§ WORK INSTRUCTION: Leaving nothing out, set down all the data exactly.

§ DATASET EXCERPT:

-- Opening Marker --

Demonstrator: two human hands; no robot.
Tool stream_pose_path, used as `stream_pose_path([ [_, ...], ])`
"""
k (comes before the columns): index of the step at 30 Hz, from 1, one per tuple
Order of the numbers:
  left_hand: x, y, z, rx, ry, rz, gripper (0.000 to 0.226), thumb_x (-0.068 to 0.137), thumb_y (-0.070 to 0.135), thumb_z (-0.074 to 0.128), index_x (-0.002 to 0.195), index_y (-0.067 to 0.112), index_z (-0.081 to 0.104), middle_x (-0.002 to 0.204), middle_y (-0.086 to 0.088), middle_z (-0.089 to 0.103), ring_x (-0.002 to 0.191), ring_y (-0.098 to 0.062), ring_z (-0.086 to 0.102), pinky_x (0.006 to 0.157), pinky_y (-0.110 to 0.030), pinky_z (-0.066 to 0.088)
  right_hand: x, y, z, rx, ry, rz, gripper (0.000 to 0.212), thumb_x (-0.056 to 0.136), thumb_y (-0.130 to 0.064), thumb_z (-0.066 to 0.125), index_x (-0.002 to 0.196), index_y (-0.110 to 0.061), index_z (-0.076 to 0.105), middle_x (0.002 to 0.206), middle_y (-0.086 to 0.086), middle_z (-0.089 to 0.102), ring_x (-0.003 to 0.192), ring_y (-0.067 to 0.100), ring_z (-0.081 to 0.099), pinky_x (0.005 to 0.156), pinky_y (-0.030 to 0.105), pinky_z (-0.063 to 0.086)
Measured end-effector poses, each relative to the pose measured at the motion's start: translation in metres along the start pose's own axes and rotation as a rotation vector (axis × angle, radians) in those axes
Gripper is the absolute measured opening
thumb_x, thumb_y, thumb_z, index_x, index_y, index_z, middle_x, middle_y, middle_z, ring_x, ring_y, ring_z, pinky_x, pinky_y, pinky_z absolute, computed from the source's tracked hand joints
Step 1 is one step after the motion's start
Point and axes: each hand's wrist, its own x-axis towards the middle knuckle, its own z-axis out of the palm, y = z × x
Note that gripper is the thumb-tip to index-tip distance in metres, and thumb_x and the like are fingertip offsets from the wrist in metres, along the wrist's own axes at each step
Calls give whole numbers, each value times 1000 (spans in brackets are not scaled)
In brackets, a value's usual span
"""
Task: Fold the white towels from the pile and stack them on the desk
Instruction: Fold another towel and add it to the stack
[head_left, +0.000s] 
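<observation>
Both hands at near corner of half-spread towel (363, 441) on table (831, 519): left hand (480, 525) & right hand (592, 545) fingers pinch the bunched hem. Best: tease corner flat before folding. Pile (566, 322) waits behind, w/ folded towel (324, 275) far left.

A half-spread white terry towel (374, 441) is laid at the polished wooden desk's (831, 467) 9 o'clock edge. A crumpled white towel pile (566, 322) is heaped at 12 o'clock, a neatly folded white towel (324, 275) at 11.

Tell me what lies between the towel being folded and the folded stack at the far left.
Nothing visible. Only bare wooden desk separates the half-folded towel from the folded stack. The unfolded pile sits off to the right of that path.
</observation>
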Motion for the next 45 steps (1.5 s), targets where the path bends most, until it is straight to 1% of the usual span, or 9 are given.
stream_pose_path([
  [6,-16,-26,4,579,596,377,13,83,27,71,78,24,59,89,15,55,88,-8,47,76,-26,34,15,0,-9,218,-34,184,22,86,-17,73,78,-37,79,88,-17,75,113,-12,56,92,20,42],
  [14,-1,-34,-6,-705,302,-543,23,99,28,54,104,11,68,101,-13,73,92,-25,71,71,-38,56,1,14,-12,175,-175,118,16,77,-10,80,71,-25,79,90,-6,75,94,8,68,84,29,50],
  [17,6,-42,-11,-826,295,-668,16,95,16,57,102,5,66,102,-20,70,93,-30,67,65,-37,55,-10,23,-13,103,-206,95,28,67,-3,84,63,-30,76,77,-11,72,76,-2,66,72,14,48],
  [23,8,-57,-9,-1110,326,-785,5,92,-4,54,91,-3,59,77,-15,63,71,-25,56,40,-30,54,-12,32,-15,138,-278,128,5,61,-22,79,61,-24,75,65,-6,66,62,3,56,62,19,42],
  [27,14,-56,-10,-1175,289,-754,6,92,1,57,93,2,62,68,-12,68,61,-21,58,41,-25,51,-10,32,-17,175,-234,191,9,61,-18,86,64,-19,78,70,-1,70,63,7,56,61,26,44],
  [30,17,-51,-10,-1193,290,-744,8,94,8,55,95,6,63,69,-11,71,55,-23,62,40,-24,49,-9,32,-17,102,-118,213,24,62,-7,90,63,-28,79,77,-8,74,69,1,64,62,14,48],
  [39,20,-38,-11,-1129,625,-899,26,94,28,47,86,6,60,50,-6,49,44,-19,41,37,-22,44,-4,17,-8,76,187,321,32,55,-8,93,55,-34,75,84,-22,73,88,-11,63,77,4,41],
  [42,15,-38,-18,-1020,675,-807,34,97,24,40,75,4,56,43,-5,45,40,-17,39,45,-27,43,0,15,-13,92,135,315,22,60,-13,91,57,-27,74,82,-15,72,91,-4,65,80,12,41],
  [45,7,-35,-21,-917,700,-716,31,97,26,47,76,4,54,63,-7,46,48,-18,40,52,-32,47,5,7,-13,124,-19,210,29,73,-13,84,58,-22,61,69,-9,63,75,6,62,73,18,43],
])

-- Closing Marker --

§ RESULT BELOW:
Demonstrator: two human hands; no robot.
Tool stream_pose_path, used as `stream_pose_path([ [_, ...], ])`
"""
k (comes before the columns): index of the step at 30 Hz, from 1, one per tuple
Order of the numbers:
  left_hand: x, y, z, rx, ry, rz, gripper (0.000 to 0.226), thumb_x (-0.068 to 0.137), thumb_y (-0.070 to 0.135), thumb_z (-0.074 to 0.128), index_x (-0.002 to 0.195), index_y (-0.067 to 0.112), index_z (-0.081 to 0.104), middle_x (-0.002 to 0.204), middle_y (-0.086 to 0.088), middle_z (-0.089 to 0.103), ring_x (-0.002 to 0.191), ring_y (-0.098 to 0.062), ring_z (-0.086 to 0.102), pinky_x (0.006 to 0.157), pinky_y (-0.110 to 0.030), pinky_z (-0.066 to 0.088)
  right_hand: x, y, z, rx, ry, rz, gripper (0.000 to 0.212), thumb_x (-0.056 to 0.136), thumb_y (-0.130 to 0.064), thumb_z (-0.066 to 0.125), index_x (-0.002 to 0.196), index_y (-0.110 to 0.061), index_z (-0.076 to 0.105), middle_x (0.002 to 0.206), middle_y (-0.086 to 0.086), middle_z (-0.089 to 0.102), ring_x (-0.003 to 0.192), ring_y (-0.067 to 0.100), ring_z (-0.081 to 0.099), pinky_x (0.005 to 0.156), pinky_y (-0.030 to 0.105), pinky_z (-0.063 to 0.086)
Measured end-effector poses, each relative to the pose measured at the motion's start: translation in metres along the start pose's own axes and rotation as a rotation vector (axis × angle, radians) in those axes
Gripper is the absolute measured opening
thumb_x, thumb_y, thumb_z, index_x, index_y, index_z, middle_x, middle_y, middle_z, ring_x, ring_y, ring_z, pinky_x, pinky_y, pinky_z absolute, computed from the source's tracked hand joints
Step 1 is one step after the motion's start
Point and axes: each hand's wrist, its own x-axis towards the middle knuckle, its own z-axis out of the palm, y = z × x
Note that gripper is the thumb-tip to index-tip distance in metres, and thumb_x and the like are fingertip offsets from the wrist in metres, along the wrist's own axes at each step
Calls give whole numbers, each value times 1000 (spans in brackets are not scaled)
In brackets, a value's usual span
"""
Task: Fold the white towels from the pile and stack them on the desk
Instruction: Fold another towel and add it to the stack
[head_left, +0.000s] 
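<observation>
Both hands at near corner of half-spread towel (363, 441) on table (831, 519): left hand (480, 525) & right hand (592, 545) fingers pinch the bunched hem. Best: tease corner flat before folding. Pile (566, 322) waits behind, w/ folded towel (324, 275) far left.

A half-spread white terry towel (374, 441) is laid at the polished wooden desk's (831, 467) 9 o'clock edge. A crumpled white towel pile (566, 322) is heaped at 12 o'clock, a neatly folded white towel (324, 275) at 11.

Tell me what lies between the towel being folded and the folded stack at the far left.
Nothing visible. Only bare wooden desk separates the half-folded towel from the folded stack. The unfolded pile sits off to the right of that path.
</observation>
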Motion for the next 45 steps (1.5 s), targets where the path bends most, until it is straight to 1% of the usual span, or 9 are given.
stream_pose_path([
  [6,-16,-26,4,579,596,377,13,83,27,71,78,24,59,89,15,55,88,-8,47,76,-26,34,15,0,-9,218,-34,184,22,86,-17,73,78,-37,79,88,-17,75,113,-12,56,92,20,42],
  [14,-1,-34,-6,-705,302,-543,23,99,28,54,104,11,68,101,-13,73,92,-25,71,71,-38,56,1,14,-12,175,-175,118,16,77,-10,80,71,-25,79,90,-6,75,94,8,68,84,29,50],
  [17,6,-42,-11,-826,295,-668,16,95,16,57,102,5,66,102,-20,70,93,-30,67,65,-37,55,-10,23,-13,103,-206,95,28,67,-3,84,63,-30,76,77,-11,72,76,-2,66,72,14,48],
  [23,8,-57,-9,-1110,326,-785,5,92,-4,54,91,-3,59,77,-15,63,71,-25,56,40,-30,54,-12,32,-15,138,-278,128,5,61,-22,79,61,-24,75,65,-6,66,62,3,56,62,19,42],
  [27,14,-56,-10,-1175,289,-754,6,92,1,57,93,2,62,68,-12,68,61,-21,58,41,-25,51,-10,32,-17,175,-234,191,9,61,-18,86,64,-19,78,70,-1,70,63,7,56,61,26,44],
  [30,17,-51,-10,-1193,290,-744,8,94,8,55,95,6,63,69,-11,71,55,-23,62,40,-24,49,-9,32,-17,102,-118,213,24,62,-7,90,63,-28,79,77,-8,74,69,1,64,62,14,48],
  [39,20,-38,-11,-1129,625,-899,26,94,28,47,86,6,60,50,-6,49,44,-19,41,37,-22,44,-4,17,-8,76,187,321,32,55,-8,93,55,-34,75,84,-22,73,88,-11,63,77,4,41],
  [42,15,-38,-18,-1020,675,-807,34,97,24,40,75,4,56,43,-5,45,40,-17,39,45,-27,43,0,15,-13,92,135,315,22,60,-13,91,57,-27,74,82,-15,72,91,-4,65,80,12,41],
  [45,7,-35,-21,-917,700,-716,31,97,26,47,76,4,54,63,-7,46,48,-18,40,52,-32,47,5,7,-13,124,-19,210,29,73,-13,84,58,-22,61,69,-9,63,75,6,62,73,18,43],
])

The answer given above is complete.